*** RECORDED INFORMATION ***

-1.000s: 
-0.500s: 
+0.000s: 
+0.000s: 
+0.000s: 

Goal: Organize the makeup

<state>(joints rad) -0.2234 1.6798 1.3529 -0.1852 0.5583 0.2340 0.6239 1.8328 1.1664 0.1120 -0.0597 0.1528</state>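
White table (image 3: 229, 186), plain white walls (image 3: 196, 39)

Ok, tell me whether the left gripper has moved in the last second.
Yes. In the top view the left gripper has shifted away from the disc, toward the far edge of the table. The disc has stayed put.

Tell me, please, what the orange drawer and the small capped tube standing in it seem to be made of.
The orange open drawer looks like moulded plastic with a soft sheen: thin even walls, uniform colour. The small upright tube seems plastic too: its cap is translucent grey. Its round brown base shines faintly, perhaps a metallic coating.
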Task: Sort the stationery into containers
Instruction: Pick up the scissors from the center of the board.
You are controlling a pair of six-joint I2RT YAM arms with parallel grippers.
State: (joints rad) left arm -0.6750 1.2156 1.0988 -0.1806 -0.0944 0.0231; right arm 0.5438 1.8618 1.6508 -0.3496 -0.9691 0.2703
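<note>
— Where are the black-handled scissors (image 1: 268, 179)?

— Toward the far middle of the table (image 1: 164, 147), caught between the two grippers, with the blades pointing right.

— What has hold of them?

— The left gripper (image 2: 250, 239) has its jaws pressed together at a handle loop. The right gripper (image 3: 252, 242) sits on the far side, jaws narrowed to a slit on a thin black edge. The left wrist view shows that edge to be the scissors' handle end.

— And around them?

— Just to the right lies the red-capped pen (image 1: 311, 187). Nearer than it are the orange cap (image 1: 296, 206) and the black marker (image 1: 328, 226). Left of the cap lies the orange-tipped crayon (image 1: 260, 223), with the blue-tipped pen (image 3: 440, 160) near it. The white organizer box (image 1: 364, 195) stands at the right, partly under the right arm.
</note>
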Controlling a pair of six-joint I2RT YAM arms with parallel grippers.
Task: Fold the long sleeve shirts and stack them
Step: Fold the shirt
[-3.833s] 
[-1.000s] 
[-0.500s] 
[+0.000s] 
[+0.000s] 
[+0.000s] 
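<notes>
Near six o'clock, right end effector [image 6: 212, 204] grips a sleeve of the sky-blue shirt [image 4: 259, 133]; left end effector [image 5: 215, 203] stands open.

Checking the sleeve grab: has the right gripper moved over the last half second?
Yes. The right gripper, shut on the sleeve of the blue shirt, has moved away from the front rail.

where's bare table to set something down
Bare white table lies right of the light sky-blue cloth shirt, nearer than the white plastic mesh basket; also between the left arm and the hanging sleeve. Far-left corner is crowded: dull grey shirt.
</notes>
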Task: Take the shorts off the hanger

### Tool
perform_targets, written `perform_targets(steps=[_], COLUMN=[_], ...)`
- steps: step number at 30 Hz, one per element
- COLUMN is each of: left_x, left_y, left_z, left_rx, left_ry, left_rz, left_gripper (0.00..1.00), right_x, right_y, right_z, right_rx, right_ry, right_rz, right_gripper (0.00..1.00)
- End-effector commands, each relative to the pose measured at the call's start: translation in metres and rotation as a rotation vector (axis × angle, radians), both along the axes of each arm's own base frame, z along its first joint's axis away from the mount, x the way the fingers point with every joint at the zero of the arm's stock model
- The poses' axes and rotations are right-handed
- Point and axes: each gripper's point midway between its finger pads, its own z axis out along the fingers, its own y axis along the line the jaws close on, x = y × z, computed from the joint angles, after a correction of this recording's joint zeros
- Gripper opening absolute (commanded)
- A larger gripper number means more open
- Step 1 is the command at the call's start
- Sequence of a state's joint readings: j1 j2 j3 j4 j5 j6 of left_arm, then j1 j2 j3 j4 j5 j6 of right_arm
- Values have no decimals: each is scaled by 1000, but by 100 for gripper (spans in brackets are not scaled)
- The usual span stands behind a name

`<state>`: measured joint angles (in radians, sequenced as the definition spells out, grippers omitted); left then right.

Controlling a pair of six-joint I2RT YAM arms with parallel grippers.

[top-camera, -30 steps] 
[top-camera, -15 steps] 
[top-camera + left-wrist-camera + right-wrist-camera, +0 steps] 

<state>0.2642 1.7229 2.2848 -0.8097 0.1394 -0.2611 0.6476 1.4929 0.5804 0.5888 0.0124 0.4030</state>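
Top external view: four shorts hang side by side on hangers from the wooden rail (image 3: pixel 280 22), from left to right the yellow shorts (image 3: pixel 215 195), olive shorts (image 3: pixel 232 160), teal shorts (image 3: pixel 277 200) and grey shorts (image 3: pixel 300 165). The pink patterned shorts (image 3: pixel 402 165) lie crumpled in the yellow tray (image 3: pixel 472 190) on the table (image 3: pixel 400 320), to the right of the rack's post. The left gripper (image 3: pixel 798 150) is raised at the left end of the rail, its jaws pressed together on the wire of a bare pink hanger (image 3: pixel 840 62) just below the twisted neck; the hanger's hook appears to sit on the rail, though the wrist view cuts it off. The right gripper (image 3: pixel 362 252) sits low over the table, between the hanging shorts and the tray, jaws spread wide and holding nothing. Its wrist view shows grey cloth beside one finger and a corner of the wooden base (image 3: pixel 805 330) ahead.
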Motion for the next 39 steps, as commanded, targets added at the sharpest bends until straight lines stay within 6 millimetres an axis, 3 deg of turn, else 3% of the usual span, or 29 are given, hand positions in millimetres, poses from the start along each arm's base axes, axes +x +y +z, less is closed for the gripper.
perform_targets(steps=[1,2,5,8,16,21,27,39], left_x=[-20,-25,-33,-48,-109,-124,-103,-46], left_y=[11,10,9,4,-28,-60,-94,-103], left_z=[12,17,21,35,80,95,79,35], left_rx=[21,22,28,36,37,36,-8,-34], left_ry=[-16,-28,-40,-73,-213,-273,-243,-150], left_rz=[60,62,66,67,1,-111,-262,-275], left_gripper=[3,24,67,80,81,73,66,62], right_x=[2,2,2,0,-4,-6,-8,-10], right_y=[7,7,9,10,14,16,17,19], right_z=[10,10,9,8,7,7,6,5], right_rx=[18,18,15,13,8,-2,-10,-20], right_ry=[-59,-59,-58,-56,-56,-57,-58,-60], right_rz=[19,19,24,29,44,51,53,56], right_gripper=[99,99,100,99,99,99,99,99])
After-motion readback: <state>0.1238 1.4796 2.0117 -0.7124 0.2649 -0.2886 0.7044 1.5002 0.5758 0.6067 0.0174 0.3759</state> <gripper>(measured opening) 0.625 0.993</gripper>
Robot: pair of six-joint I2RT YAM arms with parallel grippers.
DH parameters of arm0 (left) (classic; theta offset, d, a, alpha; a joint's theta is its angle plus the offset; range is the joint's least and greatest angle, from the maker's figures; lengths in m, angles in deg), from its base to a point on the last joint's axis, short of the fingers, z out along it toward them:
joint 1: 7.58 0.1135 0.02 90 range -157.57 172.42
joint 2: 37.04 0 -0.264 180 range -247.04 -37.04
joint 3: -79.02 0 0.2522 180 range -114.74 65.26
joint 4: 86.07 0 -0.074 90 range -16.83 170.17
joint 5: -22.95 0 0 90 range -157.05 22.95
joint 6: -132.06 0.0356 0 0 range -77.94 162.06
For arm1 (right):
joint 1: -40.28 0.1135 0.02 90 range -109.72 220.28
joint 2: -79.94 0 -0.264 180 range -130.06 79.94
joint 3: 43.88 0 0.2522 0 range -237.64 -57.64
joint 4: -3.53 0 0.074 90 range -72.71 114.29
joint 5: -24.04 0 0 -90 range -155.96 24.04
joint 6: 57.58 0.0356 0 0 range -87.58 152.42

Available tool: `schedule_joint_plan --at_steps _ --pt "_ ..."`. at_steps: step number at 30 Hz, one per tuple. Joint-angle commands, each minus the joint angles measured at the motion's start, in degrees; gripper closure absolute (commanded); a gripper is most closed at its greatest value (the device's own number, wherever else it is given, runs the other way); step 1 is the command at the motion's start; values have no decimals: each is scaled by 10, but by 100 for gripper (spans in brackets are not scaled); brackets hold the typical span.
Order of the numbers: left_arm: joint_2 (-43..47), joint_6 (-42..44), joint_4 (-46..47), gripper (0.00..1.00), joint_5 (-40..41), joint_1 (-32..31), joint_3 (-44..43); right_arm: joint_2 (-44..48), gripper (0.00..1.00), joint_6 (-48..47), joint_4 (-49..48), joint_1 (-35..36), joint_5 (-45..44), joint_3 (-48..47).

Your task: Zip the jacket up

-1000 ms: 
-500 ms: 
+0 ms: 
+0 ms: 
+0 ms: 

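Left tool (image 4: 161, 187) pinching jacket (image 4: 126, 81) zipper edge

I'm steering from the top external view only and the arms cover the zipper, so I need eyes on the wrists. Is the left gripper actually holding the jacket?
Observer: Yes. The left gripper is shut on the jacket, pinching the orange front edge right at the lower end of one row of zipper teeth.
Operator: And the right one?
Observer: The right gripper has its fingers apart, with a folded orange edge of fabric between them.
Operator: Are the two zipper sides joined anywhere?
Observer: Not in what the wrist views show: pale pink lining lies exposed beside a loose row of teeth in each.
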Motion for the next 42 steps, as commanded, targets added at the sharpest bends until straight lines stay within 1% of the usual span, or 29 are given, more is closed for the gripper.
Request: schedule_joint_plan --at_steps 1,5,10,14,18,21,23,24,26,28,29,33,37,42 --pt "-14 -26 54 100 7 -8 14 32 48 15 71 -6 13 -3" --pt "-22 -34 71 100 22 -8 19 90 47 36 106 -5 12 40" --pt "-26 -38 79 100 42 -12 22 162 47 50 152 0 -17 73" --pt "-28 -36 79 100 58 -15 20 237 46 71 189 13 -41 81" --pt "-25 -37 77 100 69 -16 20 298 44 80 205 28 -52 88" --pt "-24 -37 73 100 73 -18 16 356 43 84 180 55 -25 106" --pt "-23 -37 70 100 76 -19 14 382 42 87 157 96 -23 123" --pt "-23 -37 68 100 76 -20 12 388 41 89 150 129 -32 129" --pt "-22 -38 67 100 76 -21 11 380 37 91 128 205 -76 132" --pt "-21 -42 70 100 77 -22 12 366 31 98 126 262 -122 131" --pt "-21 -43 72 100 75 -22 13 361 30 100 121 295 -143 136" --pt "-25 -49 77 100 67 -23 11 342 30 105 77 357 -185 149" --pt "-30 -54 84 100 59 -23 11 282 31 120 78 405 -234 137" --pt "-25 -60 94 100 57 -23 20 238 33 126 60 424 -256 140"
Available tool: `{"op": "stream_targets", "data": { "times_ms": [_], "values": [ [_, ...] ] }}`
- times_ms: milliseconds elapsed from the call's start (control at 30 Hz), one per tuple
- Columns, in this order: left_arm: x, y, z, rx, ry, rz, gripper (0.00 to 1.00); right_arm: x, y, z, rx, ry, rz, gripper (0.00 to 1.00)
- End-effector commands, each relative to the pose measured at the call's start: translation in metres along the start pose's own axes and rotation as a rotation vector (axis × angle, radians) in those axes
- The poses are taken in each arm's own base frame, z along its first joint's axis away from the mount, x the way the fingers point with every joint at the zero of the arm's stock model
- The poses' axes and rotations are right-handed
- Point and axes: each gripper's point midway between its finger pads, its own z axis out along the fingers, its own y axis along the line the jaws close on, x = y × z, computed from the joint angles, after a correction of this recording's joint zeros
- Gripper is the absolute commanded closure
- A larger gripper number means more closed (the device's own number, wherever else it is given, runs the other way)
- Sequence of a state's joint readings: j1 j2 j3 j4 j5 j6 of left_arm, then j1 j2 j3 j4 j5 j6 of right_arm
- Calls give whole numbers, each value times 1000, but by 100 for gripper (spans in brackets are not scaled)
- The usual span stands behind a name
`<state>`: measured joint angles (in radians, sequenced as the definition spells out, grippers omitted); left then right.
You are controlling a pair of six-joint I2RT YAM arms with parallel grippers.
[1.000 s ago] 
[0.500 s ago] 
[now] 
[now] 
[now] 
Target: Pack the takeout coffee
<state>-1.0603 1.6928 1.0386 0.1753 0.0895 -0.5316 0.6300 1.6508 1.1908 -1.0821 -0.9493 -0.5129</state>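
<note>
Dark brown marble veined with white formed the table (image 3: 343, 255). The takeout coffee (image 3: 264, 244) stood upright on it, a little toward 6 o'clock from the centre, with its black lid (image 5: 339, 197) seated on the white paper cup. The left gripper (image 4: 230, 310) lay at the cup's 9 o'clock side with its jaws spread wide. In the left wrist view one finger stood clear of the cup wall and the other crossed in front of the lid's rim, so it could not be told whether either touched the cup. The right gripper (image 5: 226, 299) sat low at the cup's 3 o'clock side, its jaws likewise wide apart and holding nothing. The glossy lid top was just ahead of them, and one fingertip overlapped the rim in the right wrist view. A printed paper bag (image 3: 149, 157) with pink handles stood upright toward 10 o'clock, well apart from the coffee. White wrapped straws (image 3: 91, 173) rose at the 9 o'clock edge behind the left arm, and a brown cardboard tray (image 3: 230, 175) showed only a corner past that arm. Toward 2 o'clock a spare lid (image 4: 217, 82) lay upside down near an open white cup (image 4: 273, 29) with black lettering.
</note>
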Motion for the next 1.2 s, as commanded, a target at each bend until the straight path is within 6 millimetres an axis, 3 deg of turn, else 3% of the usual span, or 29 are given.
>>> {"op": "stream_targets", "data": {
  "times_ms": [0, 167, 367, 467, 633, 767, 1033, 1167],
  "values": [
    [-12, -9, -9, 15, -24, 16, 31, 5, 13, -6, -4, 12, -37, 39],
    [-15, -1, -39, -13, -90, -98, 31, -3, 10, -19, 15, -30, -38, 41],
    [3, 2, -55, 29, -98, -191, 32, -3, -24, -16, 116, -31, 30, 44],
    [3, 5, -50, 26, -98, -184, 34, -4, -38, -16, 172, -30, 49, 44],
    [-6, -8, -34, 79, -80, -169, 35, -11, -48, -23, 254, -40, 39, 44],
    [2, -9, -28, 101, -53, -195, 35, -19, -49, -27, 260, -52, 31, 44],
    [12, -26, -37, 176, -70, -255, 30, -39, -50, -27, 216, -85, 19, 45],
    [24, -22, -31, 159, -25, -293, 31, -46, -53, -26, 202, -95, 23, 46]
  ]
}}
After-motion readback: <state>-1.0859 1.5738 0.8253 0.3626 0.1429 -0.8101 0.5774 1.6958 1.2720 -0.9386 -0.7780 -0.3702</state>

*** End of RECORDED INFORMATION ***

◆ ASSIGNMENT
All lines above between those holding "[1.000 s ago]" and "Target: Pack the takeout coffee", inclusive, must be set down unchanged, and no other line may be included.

◆ FINISHED EXERCISE
[1.000 s ago] 
[0.500 s ago] 
[now] 
[now] 
[now] 
Target: Pack the takeout coffee

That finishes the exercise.